Pudo haber sucedido hace días. Pudo ser ayer. Pudo ser hoy. Tal vez fue ayer. La casualidad quiso que yo lo supiera hoy, gracias a haber vuelto pronto de mis trabajos fuera de la ciudad.
De tantos sucesos importantes en el plano de la política internacional, de la economía europea, norteamericana o latinoamericana, de las noticias deportivas o artísticas, lo que más me ha sorprendido y dolido es la muerte del gran escritor José Saramago, de quien quisiera leer todos sus libros, por ser un buen guía espiritual, fundamentalmente por coincidir en muchas de las ideas sobre la vida y sobre el futuro de la humanidad.
Nunca me inclinaría ante rey alguno ni ante algún importante representante religioso. Pero sí lo habría hecho ante este hombre honesto y consecuente con sus ideas.
José Saramago era uno de aquellos hombres que no deberían morir. Y en realidad, no ha muerto. El cuerpo enfermo en el que vivía no ha resistido y su corazón ha dejado de latir. Su cerebro no pudo seguir enviando las señales para que ese importante órgano siguiera funcionando. Ese maravilloso cerebro ya no recibía los nutrientes filtrados por otros órganos que ya estaban invadidos por las células cancerígenas.

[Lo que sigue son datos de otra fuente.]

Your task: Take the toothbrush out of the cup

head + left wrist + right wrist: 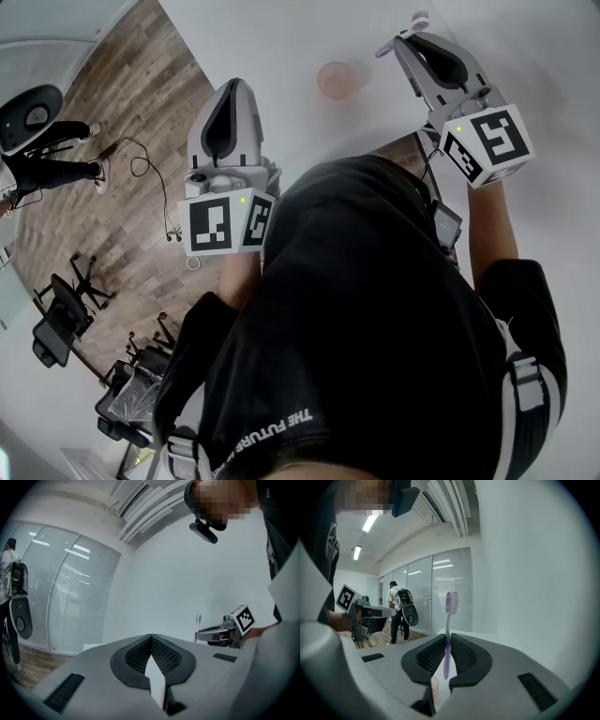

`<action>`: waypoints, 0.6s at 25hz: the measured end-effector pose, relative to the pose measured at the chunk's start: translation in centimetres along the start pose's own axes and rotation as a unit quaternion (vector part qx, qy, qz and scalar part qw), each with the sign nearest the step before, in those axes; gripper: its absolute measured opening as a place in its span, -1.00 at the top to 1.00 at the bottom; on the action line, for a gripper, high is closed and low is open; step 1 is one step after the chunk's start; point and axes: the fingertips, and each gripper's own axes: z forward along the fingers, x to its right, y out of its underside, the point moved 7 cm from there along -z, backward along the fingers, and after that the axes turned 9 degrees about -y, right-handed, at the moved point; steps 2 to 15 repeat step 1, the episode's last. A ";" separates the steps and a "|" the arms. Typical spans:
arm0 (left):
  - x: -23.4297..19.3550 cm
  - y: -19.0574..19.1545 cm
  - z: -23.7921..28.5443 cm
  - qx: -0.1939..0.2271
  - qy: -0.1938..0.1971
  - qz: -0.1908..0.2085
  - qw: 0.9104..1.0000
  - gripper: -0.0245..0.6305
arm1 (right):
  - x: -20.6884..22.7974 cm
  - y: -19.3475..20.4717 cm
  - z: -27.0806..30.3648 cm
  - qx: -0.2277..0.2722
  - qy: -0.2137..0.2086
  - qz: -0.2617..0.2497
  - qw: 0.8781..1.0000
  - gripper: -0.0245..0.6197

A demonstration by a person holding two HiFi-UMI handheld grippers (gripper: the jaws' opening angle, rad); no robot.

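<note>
Two tools are in our hands, and the right tool (447, 638) is pinching the toothbrush (449, 616). The toothbrush is thin and light purple. It has a small head at the top with pale bristles on one side. In the right gripper view it stands straight up. The two dark pads (464, 656) of the right tool press on the lower part of its handle, one from each side. The head and a long bit of the handle stick up above the pads. The bottom end hangs down just below them, in the gap.

Under that gap we see a bit of the cup (435, 688). It is pink and we can see through it. The toothbrush is not in the cup. In the head view the cup stands alone on the white worktop (281, 37), apart from the right tool, and the brush head pokes out past the tip of that tool.

Our left tool (151, 638) is pressed together at the tips, with nothing between them. It is held up near us, on the other side of the cup from the right tool.
</note>
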 end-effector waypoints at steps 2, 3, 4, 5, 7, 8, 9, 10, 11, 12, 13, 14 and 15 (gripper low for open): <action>0.0 0.0 0.1 0.000 0.000 0.000 1.000 0.86 | 0.0 0.0 0.1 0.000 -0.001 -0.001 1.000 0.78; 0.0 0.0 0.1 0.000 0.000 0.000 1.000 0.86 | 0.0 0.0 0.1 0.000 -0.001 -0.001 1.000 0.78; 0.0 0.0 0.1 0.000 0.000 0.000 1.000 0.86 | 0.0 0.0 0.1 0.000 -0.001 -0.001 1.000 0.78; 0.0 0.0 0.1 0.000 0.000 0.000 1.000 0.86 | 0.0 0.0 0.1 0.000 -0.001 -0.001 1.000 0.78; 0.0 0.0 0.1 0.000 0.000 0.000 1.000 0.86 | 0.0 0.0 0.1 0.000 -0.001 -0.001 1.000 0.78; 0.0 0.0 0.1 0.000 0.000 0.000 1.000 0.86 | 0.0 0.0 0.1 0.000 -0.001 -0.001 1.000 0.78; 0.0 0.0 0.1 0.000 0.000 0.000 1.000 0.86 | 0.0 0.0 0.1 0.000 -0.001 -0.001 1.000 0.78; 0.0 0.0 0.1 0.000 0.000 0.000 1.000 0.86 | 0.0 0.0 0.1 0.000 -0.001 -0.001 1.000 0.78; 0.0 0.0 0.1 0.000 0.000 0.000 1.000 0.86 | 0.0 0.0 0.1 0.000 -0.001 -0.001 1.000 0.78; 0.0 0.0 0.1 0.000 0.000 0.000 1.000 0.86 | 0.0 0.0 0.1 0.000 -0.001 -0.001 1.000 0.78; 0.0 0.0 0.1 0.000 0.000 0.000 1.000 0.86 | 0.0 0.0 0.1 0.000 -0.001 -0.001 1.000 0.78; 0.0 0.0 0.1 0.000 0.000 0.000 1.000 0.86 | 0.0 0.0 0.1 0.000 -0.001 -0.001 1.000 0.78; 0.0 0.0 0.1 0.000 0.000 0.000 1.000 0.86 | 0.0 0.0 0.1 0.000 -0.001 -0.001 1.000 0.78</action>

La leucemia había triunfado en su mortal avance por el cuerpo de José.
Pero su recuerdo y sus libros le quedan a la humanidad entera. Allí queda su palabra y sus pensamientos, que nunca moriràn, porque seguirán conquistando mentes ávidas de conocimientos, por muchas generaciones, si la humanidad tiene alguna posibilidad de sobrevivir al peligroso avance de la contaminación ambiental.
Me inclino, pues, ante su recuerdo y ante su obra. Vive, por siempre, José Saramago.